### ASSIGNED TASK
Your task is to write out all of the records once more, exactly.

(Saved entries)

::::

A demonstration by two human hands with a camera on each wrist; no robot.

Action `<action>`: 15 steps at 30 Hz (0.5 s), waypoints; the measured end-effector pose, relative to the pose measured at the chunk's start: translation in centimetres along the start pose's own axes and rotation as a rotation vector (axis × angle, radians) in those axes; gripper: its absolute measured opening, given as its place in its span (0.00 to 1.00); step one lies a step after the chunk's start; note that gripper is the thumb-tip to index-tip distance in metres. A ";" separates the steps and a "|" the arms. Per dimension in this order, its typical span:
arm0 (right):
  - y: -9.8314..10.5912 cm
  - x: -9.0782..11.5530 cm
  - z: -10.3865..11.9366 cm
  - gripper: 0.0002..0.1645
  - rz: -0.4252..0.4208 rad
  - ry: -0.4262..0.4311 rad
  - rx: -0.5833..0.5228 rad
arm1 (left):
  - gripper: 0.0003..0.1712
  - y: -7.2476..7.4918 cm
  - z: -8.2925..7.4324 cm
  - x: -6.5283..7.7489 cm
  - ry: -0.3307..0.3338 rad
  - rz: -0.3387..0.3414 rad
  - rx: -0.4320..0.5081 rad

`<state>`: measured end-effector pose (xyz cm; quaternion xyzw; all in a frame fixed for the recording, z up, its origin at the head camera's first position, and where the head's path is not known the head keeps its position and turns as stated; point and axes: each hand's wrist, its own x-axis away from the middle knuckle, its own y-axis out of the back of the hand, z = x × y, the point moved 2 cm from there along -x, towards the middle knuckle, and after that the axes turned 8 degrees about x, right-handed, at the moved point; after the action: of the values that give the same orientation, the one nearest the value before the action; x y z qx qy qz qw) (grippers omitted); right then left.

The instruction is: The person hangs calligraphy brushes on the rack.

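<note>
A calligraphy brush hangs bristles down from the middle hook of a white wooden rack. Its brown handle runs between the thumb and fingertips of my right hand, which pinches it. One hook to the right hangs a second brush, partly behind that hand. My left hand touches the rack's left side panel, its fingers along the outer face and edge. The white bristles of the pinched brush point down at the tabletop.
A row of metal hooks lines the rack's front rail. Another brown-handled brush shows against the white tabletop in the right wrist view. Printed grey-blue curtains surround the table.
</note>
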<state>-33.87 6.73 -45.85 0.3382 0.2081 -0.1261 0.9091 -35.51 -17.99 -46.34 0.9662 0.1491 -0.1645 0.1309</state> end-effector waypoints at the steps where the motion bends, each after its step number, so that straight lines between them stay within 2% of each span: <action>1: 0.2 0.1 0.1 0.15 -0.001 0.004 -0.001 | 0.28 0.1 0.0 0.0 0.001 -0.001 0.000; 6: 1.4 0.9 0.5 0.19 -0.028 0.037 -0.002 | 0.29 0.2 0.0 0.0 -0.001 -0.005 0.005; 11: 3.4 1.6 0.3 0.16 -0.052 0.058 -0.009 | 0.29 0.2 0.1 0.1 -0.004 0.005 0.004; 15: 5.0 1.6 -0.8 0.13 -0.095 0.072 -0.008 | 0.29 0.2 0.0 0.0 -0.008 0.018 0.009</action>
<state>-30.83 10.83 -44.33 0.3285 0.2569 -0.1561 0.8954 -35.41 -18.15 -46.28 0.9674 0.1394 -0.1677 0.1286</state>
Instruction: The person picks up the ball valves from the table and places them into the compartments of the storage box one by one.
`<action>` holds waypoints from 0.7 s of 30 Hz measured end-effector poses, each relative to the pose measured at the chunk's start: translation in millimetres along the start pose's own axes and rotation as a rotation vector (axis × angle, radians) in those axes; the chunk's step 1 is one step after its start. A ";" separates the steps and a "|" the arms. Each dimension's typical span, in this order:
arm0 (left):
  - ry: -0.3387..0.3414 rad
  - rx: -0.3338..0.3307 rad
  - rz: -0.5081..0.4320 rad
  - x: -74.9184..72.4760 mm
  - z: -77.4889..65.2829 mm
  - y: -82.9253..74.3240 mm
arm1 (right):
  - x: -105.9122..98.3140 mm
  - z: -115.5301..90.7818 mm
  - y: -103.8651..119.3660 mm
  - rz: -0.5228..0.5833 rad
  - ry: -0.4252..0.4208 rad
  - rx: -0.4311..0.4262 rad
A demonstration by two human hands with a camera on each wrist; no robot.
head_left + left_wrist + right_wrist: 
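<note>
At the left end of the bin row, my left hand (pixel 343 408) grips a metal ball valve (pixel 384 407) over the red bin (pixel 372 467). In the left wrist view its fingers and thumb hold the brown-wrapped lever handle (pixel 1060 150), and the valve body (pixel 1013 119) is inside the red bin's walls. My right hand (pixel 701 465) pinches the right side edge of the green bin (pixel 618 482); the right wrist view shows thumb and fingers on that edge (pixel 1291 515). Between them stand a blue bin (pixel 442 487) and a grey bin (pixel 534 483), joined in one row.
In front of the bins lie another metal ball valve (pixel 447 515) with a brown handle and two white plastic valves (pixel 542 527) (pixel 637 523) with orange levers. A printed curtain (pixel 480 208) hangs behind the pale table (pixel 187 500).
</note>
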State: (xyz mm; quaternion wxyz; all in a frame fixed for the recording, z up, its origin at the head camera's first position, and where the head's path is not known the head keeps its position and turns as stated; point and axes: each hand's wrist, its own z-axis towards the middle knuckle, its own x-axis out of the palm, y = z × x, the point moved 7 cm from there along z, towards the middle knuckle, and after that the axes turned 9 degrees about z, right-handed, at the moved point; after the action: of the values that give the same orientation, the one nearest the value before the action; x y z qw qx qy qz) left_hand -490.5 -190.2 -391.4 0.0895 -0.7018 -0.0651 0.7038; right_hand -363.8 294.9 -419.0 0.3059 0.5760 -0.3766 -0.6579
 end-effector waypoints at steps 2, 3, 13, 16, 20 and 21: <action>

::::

### SOLUTION FOR THIS TASK
A demonstration by two human hands with a camera on each wrist; no robot.

Action `<action>`: 15 steps at 30 Hz (0.5 s), waypoints; the measured end-effector pose, relative to the pose measured at the chunk's start: translation in centimetres along the start pose's own axes and rotation as a rotation vector (axis × angle, radians) in those axes; gripper: its absolute measured opening, given as its place in its span (0.00 to 1.00); step one lies a step after the chunk's start; note that gripper is the thumb-tip to index-tip distance in metres. A ";" separates the steps and a "|" the arms. Per dimension in this order, its typical span:
arm0 (right):
  - y: -9.8314..10.5912 cm
  - x: -9.0782..11.5530 cm
  - z: -10.3865..11.9366 cm
  - gripper: 0.0002..0.1645
  - rz: -0.4252..0.4208 rad
  - ry: -0.4262..0.4311 rad
  - rx: -0.5833..0.5228 rad
arm1 (left):
  - gripper: 0.0003..0.1712
  - y: -7.2476..7.4918 cm
  - z: -8.2925..7.4324 cm
  - x: -6.5283..7.7489 cm
  - ry: -0.3307..0.3338 rad
  - rz: -0.3387..0.3414 rad
  - rx: -0.4320..0.5081 rad

`<state>`: measured end-effector pose (xyz cm; quaternion xyzw; all in a frame fixed for the recording, z up, its origin at the head camera's first position, and where the head's path is not known the head keeps its position and turns as stated; point and axes: each hand's wrist, its own x-axis away from the middle knuckle, its own y-axis out of the back of the hand, z = x × y, the point moved 2 cm from there along -x, towards the middle knuckle, and after that the axes turned 8 degrees about x, right-handed, at the moved point; after the action: of the values that give the same orientation, the one nearest the value before the action; x y z qx qy qz qw) (grippers omitted); right then left.

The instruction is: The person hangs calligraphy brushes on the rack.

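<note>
A calligraphy brush hangs bristles down from the middle hook of a white wooden rack. Its brown handle runs between the thumb and fingertips of my right hand, which pinches it. One hook to the right hangs a second brush, partly behind that hand. My left hand touches the rack's left side panel, its fingers along the outer face and edge. The white bristles of the pinched brush point down at the tabletop.
A row of metal hooks lines the rack's front rail. Another brown-handled brush shows against the white tabletop in the right wrist view. Printed grey-blue curtains surround the table.
</note>
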<state>-33.87 6.73 -45.85 0.3382 0.2081 -0.1261 0.9091 -35.51 -17.99 -46.34 0.9662 0.1491 -0.1645 0.1309</state> end-effector waypoints at the steps where the motion bends, each after its step number, so that straight lines between them stay within 2% of each span: <action>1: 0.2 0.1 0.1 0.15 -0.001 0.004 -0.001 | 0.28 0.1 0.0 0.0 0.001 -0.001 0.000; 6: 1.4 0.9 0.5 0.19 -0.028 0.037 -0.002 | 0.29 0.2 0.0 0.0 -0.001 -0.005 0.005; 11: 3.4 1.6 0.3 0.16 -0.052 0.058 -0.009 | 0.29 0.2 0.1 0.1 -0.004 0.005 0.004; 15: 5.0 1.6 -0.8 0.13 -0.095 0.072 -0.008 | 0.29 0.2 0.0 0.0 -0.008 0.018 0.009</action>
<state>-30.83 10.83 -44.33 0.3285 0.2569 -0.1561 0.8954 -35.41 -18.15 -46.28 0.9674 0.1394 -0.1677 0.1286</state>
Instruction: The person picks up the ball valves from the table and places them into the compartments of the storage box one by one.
`<action>` holds waypoints from 0.7 s of 30 Hz measured end-effector poses, each relative to the pose measured at the chunk's start: translation in millimetres along the start pose's own axes and rotation as a rotation vector (axis × angle, radians) in those axes; the chunk's step 1 is one step after its start. A ";" separates the steps and a "|" the arms. Each dimension's typical span, in this order:
arm0 (left):
  - ry: -0.3387..0.3414 rad
  - rx: -0.3338..0.3307 rad
  - rz: -0.5081..0.4320 rad
  - x: -74.9184..72.4760 mm
  - z: -77.4889..65.2829 mm
  - y: -82.9253..74.3240 mm
arm1 (right):
  - x: -105.9122..98.3140 mm
  - z: -115.5301..90.7818 mm
  - y: -103.8651..119.3660 mm
  - rz: -0.5228..0.5833 rad
  - ry: -0.4252..0.4208 rad
  - rx: -0.4311..0.4262 rad
A demonstration by two human hands with a camera on each wrist; no robot.
head_left + left_wrist + right_wrist: 
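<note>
At the left end of the bin row, my left hand (pixel 343 408) grips a metal ball valve (pixel 384 407) over the red bin (pixel 372 467). In the left wrist view its fingers and thumb hold the brown-wrapped lever handle (pixel 1060 150), and the valve body (pixel 1013 119) is inside the red bin's walls. My right hand (pixel 701 465) pinches the right side edge of the green bin (pixel 618 482); the right wrist view shows thumb and fingers on that edge (pixel 1291 515). Between them stand a blue bin (pixel 442 487) and a grey bin (pixel 534 483), joined in one row.
In front of the bins lie another metal ball valve (pixel 447 515) with a brown handle and two white plastic valves (pixel 542 527) (pixel 637 523) with orange levers. A printed curtain (pixel 480 208) hangs behind the pale table (pixel 187 500).
</note>
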State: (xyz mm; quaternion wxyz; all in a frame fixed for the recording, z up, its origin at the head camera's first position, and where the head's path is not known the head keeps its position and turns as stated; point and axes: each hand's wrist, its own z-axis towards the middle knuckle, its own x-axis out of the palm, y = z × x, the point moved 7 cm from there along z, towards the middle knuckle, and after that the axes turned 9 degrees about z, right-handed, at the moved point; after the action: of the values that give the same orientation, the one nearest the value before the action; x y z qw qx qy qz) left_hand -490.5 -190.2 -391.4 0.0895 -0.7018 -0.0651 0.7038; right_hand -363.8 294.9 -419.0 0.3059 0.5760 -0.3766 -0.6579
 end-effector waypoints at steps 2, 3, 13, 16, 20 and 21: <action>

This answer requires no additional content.